WHAT IS NEEDED:
Up to and including the line with "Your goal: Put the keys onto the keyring", repeat every line of the listing exactly, beginning at the first.

INFORMATION SHOWN:
--*--
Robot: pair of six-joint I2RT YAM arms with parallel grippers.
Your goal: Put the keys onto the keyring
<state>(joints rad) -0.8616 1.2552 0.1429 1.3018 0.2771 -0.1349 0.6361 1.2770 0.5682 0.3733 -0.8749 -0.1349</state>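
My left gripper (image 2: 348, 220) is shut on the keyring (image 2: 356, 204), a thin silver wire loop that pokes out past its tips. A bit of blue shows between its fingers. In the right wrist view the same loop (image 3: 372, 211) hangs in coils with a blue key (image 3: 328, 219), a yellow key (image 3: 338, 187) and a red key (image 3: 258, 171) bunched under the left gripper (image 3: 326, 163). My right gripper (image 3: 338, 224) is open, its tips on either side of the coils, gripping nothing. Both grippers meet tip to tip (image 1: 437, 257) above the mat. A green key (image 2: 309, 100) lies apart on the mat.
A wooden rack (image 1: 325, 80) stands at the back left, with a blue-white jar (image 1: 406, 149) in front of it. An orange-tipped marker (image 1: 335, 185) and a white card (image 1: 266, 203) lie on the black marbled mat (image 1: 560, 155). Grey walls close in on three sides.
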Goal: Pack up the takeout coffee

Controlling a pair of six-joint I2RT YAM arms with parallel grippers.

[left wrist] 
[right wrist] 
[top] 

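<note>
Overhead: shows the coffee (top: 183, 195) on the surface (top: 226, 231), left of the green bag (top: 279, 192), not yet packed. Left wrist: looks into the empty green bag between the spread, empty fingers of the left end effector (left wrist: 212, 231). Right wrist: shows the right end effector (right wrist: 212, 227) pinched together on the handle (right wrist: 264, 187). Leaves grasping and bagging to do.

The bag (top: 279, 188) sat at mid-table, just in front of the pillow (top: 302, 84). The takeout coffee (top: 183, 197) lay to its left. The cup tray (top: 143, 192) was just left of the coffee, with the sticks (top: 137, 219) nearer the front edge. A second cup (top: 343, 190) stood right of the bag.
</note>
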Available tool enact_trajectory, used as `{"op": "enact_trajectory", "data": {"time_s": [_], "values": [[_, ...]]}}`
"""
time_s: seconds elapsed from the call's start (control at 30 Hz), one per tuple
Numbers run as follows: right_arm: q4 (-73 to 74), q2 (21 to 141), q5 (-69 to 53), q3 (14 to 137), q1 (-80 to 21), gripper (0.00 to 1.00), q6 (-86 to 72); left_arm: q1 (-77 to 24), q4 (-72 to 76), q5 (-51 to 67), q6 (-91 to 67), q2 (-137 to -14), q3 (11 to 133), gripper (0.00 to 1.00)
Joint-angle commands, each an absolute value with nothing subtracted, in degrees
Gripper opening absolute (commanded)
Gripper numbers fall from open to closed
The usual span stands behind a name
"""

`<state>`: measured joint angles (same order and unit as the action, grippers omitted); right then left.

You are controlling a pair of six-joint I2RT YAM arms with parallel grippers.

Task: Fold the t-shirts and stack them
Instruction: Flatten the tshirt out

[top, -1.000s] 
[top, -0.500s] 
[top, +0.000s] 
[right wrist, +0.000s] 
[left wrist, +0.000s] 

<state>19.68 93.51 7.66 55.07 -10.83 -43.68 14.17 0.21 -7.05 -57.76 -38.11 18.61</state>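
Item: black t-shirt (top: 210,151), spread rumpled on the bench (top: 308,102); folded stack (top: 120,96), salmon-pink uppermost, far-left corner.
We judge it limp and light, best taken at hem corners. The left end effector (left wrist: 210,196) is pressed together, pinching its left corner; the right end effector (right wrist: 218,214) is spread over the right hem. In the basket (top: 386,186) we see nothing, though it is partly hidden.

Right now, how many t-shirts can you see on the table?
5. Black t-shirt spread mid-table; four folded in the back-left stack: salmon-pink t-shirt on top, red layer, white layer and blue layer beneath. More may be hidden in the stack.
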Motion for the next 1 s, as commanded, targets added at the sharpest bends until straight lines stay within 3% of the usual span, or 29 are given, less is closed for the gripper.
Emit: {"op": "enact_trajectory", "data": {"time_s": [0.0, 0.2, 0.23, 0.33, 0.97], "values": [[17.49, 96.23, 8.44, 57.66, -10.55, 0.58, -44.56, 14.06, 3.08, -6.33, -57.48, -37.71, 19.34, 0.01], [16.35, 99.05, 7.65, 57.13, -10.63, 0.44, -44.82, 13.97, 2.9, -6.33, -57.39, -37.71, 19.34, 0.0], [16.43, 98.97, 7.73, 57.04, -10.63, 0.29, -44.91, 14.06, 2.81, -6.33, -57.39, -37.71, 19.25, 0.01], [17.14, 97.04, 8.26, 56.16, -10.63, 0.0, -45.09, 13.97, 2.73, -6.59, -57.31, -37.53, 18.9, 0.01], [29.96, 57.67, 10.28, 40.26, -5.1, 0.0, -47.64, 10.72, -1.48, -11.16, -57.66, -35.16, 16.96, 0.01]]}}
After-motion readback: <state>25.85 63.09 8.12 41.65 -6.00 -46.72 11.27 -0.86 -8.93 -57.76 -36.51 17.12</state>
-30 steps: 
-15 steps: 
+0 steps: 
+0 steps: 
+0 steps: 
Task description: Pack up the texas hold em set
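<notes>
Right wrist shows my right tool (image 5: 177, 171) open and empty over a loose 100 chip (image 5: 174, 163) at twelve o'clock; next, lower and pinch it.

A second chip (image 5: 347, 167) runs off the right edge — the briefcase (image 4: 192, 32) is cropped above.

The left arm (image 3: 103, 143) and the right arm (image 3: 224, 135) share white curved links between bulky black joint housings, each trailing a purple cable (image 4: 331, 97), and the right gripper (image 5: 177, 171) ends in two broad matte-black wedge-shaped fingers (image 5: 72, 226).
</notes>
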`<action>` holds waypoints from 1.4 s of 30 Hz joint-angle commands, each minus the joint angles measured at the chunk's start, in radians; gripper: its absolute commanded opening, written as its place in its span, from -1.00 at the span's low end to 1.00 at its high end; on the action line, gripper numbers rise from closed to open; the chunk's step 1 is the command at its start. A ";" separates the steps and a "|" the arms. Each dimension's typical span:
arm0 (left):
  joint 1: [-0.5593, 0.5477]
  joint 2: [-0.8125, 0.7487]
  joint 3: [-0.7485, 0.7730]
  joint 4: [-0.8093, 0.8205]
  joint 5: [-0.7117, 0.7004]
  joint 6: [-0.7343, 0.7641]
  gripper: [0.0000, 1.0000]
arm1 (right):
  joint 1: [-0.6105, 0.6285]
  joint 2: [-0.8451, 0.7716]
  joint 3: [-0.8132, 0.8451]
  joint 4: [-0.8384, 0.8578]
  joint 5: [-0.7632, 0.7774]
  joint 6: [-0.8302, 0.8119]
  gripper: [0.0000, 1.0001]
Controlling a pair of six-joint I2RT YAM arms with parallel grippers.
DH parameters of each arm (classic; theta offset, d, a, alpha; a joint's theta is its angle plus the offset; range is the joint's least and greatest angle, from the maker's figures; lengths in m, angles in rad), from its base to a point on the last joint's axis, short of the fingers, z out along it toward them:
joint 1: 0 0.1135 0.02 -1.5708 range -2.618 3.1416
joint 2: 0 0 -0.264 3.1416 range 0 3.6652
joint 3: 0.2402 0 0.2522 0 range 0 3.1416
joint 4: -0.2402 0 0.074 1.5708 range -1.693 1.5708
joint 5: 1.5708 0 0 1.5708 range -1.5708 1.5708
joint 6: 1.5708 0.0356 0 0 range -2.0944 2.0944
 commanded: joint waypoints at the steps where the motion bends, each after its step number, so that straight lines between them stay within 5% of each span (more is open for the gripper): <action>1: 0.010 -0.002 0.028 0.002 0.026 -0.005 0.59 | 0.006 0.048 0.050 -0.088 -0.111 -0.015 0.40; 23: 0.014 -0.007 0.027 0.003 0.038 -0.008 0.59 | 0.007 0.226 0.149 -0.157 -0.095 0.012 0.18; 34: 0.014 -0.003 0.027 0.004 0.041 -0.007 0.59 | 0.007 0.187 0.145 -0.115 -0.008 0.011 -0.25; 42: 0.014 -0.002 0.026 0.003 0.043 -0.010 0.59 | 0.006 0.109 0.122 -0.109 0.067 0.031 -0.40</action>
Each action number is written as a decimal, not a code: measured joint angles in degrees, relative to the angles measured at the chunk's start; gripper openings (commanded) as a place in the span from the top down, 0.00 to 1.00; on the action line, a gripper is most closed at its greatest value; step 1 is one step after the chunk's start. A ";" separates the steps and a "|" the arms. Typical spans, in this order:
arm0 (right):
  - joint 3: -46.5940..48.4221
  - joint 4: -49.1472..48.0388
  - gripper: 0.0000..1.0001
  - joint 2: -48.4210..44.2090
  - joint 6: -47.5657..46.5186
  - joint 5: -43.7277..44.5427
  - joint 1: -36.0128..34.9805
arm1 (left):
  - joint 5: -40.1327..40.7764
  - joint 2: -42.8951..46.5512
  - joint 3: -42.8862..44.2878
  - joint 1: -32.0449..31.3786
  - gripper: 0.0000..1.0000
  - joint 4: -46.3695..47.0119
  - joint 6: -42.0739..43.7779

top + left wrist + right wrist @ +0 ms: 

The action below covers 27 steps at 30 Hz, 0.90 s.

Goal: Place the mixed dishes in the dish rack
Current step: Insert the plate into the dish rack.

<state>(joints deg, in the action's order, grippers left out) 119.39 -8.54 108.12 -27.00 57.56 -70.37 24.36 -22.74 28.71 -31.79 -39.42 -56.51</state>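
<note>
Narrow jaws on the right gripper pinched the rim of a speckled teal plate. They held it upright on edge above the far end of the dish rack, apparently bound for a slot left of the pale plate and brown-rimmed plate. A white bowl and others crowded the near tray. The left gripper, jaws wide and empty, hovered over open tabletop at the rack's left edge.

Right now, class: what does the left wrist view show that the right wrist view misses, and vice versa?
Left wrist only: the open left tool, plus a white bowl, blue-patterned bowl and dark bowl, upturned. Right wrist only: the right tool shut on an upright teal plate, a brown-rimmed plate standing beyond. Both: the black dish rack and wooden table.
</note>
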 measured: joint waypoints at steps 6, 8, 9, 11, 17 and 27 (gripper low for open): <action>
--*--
EXERCISE SOLUTION:
Robot: pair of six-joint I2RT YAM arms with parallel grippers.
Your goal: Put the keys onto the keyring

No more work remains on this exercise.